*Task requirements*
Verbatim transcription of the listing is needed.

┌──

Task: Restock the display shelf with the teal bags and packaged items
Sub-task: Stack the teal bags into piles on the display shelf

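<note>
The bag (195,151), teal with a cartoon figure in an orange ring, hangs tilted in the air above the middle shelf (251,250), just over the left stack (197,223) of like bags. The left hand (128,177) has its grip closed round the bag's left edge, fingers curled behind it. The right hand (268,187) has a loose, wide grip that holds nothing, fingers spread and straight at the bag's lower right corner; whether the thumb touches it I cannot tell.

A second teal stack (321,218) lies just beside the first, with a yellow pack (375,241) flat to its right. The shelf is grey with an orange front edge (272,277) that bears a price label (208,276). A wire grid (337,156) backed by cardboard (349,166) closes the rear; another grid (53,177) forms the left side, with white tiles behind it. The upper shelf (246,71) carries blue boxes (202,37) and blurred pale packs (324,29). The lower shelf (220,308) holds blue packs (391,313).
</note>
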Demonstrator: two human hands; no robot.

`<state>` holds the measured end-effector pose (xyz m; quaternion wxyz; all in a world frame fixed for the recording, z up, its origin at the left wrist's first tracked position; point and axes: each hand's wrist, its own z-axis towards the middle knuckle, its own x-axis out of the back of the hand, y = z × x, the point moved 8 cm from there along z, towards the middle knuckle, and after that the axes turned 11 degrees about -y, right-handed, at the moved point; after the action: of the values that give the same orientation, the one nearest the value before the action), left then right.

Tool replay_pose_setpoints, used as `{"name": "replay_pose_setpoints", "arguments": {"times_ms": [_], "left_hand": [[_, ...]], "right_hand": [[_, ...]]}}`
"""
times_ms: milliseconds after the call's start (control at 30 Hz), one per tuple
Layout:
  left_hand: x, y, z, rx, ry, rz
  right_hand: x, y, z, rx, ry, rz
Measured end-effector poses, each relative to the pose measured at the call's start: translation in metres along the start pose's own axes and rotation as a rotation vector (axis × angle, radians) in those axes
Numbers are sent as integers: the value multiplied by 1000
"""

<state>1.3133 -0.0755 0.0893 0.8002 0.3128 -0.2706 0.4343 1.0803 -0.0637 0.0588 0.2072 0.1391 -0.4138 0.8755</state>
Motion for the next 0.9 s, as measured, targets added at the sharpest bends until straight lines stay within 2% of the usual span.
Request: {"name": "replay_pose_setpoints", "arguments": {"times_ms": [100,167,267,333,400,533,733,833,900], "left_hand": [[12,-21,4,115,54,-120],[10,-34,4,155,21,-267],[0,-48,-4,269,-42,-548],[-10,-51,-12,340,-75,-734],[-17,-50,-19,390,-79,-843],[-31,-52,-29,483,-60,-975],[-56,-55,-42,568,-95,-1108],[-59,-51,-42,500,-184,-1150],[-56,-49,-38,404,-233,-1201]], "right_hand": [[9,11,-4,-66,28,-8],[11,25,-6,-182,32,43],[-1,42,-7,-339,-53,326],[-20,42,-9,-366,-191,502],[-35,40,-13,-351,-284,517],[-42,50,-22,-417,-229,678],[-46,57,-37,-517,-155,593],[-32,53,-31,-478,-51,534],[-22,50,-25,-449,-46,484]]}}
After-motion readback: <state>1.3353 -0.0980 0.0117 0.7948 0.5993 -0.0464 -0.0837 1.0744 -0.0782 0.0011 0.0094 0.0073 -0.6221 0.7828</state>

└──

*Answer below*
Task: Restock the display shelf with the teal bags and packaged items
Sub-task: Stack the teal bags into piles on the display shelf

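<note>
The bag (195,151), teal with a cartoon figure in an orange ring, hangs tilted in the air above the middle shelf (251,250), just over the left stack (197,223) of like bags. The left hand (128,177) has its grip closed round the bag's left edge, fingers curled behind it. The right hand (268,187) has a loose, wide grip that holds nothing, fingers spread and straight at the bag's lower right corner; whether the thumb touches it I cannot tell.

A second teal stack (321,218) lies just beside the first, with a yellow pack (375,241) flat to its right. The shelf is grey with an orange front edge (272,277) that bears a price label (208,276). A wire grid (337,156) backed by cardboard (349,166) closes the rear; another grid (53,177) forms the left side, with white tiles behind it. The upper shelf (246,71) carries blue boxes (202,37) and blurred pale packs (324,29). The lower shelf (220,308) holds blue packs (391,313).
</note>
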Demonstrator: two human hands; no robot.

`<state>` holds the measured end-effector pose (xyz m; quaternion wxyz; all in a world frame fixed for the recording, z up, its origin at the left wrist's first tracked position; point and axes: each hand's wrist, its own z-axis towards the middle knuckle, its own x-axis out of the back of the hand, y = z × x, the point moved 8 cm from there along z, towards the middle knuckle, and after that the axes turned 11 degrees about -y, right-handed, at the moved point; after the action: of the values that give the same orientation, the one nearest the value before the action), left then right.

Tool replay_pose_setpoints, used as `{"name": "replay_pose_setpoints", "arguments": {"times_ms": [_], "left_hand": [[_, ...]], "right_hand": [[_, ...]]}}`
"""
times_ms: milliseconds after the call's start (control at 30 Hz), one per tuple
Layout:
  left_hand: x, y, z, rx, ry, rz
  right_hand: x, y, z, rx, ry, rz
Measured end-effector poses, each relative to the pose measured at the call's start: translation in metres along the start pose's own axes and rotation as a rotation vector (axis × angle, radians) in those axes
Numbers are sent as integers: the value multiplied by 1000
"""

<state>1.3133 -0.0755 0.0893 0.8002 0.3128 -0.2706 0.4343 1.0803 -0.0637 0.0588 0.2072 0.1391 -0.4138 0.8755</state>
Motion for the next 0.9 s, as measured, targets added at the sharpest bends until straight lines stay within 2% of the usual span.
Request: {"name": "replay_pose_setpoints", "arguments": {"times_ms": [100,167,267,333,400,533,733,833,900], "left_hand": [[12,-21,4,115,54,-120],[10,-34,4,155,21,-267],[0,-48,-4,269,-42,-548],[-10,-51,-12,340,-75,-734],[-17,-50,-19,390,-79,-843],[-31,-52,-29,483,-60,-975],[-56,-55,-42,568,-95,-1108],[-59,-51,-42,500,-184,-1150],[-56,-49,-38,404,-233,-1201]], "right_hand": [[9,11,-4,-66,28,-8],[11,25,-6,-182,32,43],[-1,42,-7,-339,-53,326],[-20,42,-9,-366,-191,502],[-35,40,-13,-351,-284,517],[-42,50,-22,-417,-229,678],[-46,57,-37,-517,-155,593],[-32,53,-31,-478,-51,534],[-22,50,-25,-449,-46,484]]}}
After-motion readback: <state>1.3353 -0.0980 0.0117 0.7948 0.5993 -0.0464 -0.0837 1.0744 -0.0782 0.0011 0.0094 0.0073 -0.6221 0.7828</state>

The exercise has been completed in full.